** Exercise aim **
Where a line of the data below has the string "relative", copy that line.

· · · · · · ·

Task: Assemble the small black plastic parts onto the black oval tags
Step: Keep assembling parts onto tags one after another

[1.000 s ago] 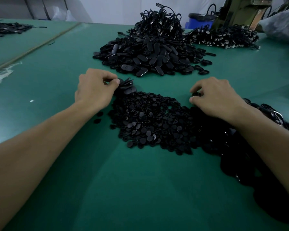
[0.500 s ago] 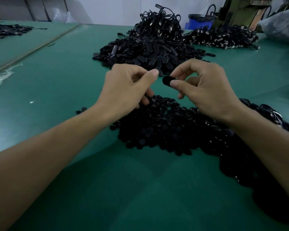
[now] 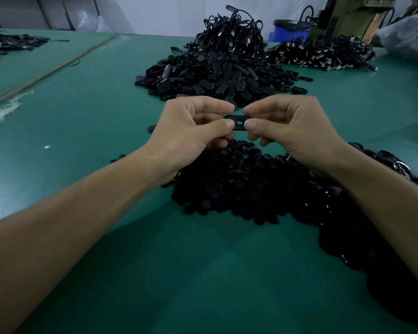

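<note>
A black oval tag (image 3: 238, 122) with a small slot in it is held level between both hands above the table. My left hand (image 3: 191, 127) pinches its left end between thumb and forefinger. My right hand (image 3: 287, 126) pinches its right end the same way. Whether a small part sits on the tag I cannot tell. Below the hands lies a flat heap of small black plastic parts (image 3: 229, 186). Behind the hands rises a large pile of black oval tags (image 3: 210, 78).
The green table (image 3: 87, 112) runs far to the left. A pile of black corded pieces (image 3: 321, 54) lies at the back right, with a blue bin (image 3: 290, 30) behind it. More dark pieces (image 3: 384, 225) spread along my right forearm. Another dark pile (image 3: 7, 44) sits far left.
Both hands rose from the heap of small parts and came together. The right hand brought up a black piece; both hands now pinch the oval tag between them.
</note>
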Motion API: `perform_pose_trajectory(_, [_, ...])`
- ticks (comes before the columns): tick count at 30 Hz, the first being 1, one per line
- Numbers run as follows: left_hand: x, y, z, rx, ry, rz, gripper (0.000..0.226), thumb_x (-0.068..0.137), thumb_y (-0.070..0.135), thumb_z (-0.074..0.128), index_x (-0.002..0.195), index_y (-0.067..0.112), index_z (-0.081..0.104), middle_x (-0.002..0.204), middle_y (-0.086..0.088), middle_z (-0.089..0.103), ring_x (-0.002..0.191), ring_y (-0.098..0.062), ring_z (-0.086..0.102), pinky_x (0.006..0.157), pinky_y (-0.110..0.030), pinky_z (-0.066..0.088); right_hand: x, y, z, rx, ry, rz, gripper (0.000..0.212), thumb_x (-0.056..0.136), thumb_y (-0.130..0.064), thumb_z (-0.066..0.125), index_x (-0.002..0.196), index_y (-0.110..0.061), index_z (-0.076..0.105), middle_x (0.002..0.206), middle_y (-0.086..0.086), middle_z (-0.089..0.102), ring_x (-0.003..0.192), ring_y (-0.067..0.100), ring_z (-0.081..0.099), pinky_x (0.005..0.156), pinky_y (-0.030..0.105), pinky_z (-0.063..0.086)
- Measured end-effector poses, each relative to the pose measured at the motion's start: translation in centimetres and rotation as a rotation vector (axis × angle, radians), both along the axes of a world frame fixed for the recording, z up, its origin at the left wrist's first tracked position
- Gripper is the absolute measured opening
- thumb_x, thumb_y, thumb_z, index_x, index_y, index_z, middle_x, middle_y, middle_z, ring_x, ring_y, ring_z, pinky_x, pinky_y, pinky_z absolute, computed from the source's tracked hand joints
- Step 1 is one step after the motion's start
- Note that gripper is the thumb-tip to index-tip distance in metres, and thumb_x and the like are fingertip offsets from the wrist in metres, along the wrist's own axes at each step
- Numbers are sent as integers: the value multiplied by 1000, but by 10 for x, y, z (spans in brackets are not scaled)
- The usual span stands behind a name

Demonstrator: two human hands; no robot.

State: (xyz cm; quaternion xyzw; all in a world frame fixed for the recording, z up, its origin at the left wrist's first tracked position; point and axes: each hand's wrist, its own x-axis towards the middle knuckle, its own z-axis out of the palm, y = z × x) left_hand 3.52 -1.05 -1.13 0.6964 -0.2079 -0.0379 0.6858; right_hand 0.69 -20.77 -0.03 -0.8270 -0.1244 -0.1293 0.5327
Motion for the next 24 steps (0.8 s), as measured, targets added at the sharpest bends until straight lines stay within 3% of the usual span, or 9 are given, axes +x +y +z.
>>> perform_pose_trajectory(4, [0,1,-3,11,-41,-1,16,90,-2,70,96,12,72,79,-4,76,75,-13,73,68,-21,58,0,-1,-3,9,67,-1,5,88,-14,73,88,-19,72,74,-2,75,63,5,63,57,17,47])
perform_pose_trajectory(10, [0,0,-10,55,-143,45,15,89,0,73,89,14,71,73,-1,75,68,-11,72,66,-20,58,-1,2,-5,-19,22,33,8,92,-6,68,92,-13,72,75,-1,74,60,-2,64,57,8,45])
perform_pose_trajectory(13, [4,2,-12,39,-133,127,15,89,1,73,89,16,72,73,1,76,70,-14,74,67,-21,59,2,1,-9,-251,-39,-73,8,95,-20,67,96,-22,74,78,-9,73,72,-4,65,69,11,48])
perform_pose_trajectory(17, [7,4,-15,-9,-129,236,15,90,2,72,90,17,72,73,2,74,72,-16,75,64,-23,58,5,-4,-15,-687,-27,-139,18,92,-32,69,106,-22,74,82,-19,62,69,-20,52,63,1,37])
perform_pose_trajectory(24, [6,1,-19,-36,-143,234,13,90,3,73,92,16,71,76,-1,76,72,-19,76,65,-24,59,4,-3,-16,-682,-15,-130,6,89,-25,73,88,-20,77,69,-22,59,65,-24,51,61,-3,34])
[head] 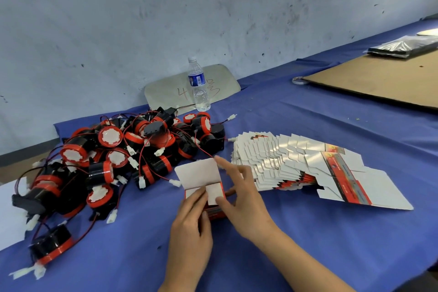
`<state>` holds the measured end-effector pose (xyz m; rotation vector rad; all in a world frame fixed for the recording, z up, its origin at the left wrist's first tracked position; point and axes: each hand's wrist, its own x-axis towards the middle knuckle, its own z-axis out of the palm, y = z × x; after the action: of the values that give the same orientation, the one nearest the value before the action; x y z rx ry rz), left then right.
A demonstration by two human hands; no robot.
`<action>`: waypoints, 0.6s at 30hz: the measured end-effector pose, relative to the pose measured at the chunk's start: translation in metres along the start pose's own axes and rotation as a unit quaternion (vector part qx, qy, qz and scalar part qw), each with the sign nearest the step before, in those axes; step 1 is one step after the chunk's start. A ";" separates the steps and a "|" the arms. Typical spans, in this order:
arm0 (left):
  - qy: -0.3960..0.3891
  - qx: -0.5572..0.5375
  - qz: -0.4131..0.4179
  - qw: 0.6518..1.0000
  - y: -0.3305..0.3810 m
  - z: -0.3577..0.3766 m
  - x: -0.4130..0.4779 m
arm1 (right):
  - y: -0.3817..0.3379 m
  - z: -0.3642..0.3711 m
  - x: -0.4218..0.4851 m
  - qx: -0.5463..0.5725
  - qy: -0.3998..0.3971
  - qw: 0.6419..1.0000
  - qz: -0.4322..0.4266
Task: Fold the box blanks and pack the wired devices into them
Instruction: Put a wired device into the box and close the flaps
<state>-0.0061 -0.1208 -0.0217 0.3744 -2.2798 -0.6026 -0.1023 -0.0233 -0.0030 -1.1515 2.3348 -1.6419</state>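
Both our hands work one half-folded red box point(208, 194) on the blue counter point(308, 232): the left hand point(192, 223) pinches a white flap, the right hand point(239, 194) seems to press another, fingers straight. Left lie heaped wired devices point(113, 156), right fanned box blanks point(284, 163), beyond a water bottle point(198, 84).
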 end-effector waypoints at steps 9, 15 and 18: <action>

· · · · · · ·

** Output below **
- Measured end-effector poses, each relative to the pose measured at the motion's start: translation in centimetres and rotation as a rotation vector (axis × angle, radians), both along the axes of a world frame fixed for the recording, z up, its origin at the left wrist's first tracked position
`<action>`: waypoints, 0.6s at 30hz: the measured end-effector pose, relative to the pose measured at the chunk's start: translation in metres along the start pose's own axes and rotation as a unit quaternion (vector part qx, qy, qz and scalar part qw), each with the sign nearest the step before, in those axes; step 1 is one step after the chunk's start. A ";" separates the steps and a "|" the arms. Typical spans, in this order:

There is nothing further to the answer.